From 200 GB To 1.2 TB: Running Apache NiFi At BFSI Scale And What It Takes

Open Source Business | Mar 19, 2026

6 min read

From 200 GB to 1.2 TB: Running Apache NiFi at BFSI Scale and What It Takes

Data doesn’t wait. In financial services, that’s not a philosophical statement. It’s an operational reality.

Three months before this pipeline reached its current scale, the organization was ingesting around 200 GB of data per day. By the time I was done, that number had climbed to 1.2 TB — a 20 to 25 percent jump every single month, driven almost entirely by new streaming sources coming online.

This was a large BFSI enterprise. Data in transit here isn’t just a technical concern; it’s a compliance obligation. Every byte had to be encrypted, traceable, and reliable from the moment it left the source system. That meant the architecture started not with NiFi, but with NGINX sitting at the entry point, handling SSL termination via a Wildcard certificate, so all incoming data was secured before it touched the processing layer. NiFi could stay focused on what it does best.

What sat behind that NGINX layer was the real challenge.

The Problem

The organization was ingesting from four fundamentally different source types simultaneously:

REST APIs generate event data every 1 to 15 minutes, hourly, or on demand
SFTP file servers delivering data hourly, daily, or triggered by file arrival
Relational databases running near-real-time, hourly, and daily batch extractions
Streaming platforms send continuous data at a second or millisecond frequency

Each behaves differently. APIs have rate limits and retry logic. File sources are bursty — nothing for an hour, then everything at once. Databases need careful extraction windows. Streaming is relentless.

Handling one of these well is straightforward. Handling all four together, reliably, at a scale growing 20 percent every month — that’s where it gets interesting. For a BFSI organization, this data powers analytics platforms, monitoring systems, and operational applications where delays have real consequences.

This is the environment where Apache NiFi earned its place — not just as a data movement tool, but as a platform for controlling how data moves. Routing, backpressure, retry handling, scheduling, and visibility, all in one place. At Ashnik, choosing the right tool for the right scale is something we think about carefully. NiFi was the right fit here.

The Architecture

The NiFi cluster ran on AWS, deployed across three nodes coordinated by an external Apache ZooKeeper service. Infrastructure per node:

OS: Ubuntu 24.04 Pro
Java: OpenJDK 21.0.9, default JVM tuning
CPU: 8 cores
RAM: 62 GB
Disk: 64 GB OS disk + 128 GB dedicated data disk

That 128 GB data disk would become important later.

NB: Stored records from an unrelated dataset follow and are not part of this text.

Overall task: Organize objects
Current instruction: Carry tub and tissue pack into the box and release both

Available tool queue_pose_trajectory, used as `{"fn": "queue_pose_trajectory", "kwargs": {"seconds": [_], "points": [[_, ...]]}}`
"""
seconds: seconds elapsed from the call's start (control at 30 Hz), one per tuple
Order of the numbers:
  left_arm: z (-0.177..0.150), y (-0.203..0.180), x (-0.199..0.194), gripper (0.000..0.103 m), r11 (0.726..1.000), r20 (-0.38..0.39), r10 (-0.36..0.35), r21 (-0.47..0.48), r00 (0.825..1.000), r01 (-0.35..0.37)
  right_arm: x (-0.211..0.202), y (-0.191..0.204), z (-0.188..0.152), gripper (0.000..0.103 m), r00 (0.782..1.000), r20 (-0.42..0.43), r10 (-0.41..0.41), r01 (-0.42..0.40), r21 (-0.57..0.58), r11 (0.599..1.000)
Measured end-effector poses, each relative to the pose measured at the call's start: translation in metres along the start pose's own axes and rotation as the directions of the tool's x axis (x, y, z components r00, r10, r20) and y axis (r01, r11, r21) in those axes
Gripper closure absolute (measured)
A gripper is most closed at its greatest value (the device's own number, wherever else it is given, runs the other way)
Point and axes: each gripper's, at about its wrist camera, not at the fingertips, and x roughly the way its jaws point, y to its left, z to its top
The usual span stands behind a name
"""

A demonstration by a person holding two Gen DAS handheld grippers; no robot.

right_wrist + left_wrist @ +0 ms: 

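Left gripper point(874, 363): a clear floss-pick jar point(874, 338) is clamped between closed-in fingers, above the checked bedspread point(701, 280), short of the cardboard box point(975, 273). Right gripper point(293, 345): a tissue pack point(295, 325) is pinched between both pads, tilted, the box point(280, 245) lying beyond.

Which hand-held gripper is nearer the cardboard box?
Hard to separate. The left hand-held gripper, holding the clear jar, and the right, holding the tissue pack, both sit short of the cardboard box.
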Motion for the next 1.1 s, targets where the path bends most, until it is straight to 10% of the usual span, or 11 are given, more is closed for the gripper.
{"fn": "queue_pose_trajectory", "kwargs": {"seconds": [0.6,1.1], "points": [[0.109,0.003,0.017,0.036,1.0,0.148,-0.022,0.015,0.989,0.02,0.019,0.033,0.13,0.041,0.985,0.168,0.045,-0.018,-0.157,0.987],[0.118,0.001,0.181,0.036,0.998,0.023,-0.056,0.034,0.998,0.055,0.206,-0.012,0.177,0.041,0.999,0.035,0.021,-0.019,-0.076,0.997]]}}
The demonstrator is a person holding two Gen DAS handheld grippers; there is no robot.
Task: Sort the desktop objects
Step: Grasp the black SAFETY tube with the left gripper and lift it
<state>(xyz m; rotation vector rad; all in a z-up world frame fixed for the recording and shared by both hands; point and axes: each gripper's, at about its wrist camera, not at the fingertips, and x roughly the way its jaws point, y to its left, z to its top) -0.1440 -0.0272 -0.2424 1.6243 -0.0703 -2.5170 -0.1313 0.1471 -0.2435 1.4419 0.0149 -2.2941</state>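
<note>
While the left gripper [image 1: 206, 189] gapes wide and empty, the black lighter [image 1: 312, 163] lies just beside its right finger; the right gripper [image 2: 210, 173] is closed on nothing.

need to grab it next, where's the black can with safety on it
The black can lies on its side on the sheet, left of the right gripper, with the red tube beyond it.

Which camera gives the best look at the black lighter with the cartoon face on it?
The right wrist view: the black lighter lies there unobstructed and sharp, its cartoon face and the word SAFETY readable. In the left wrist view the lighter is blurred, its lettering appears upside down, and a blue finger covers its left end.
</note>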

ZooKeeper handled cluster coordination — leader election and state management — cleanly separated from NiFi. The full stack:

Component	Version
Apache NiFi	1.28
Apache Airflow	2.10.4
NGINX	1.24.0
Grafana	11.4.0

Worth noting:

the entire platform ran on default JVM tuning. No custom memory flags, no GC tuning. At TB-scale daily ingestion, that speaks to what NiFi can handle out of the box when the surrounding architecture is set up correctly.

Rather than one large monolithic flow, we designed separate pipelines for each source type — APIs, files, databases, and streaming — each running independently. When streaming volumes spiked, we could tune that pipeline without touching database extraction settings. When file ingestion had issues, it didn’t cascade elsewhere. Within each pipeline, data moved through three consistent stages: ingestion via source-specific processors, routing based on data type and priority, and transformation before pushing to downstream systems.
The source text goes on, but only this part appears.